Please set down the entire listing exactly.

--- INFORMATION SUPPLIED ---

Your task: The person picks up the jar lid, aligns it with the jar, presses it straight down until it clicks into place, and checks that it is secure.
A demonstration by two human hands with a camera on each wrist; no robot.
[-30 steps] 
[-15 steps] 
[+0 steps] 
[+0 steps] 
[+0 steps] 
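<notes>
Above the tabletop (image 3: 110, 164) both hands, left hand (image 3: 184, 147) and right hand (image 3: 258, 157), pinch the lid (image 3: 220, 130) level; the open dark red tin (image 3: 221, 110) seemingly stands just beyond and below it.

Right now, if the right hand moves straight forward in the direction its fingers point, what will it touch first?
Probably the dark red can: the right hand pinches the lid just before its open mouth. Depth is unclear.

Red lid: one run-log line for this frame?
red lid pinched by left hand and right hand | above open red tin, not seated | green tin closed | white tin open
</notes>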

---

§ **WRITTEN RESPONSE**
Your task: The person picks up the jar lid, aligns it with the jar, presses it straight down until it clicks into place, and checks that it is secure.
A demonstration by two human hands with a camera on each wrist; no robot.
[-30 steps] 
[-15 steps] 
[+0 steps] 
[+0 steps] 
[+0 steps] 
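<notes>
Above the tabletop (image 3: 110, 164) both hands, left hand (image 3: 184, 147) and right hand (image 3: 258, 157), pinch the lid (image 3: 220, 130) level; the open dark red tin (image 3: 221, 110) seemingly stands just beyond and below it.

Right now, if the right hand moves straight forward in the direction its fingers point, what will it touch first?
Probably the dark red can: the right hand pinches the lid just before its open mouth. Depth is unclear.

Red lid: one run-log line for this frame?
red lid pinched by left hand and right hand | above open red tin, not seated | green tin closed | white tin open
</notes>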

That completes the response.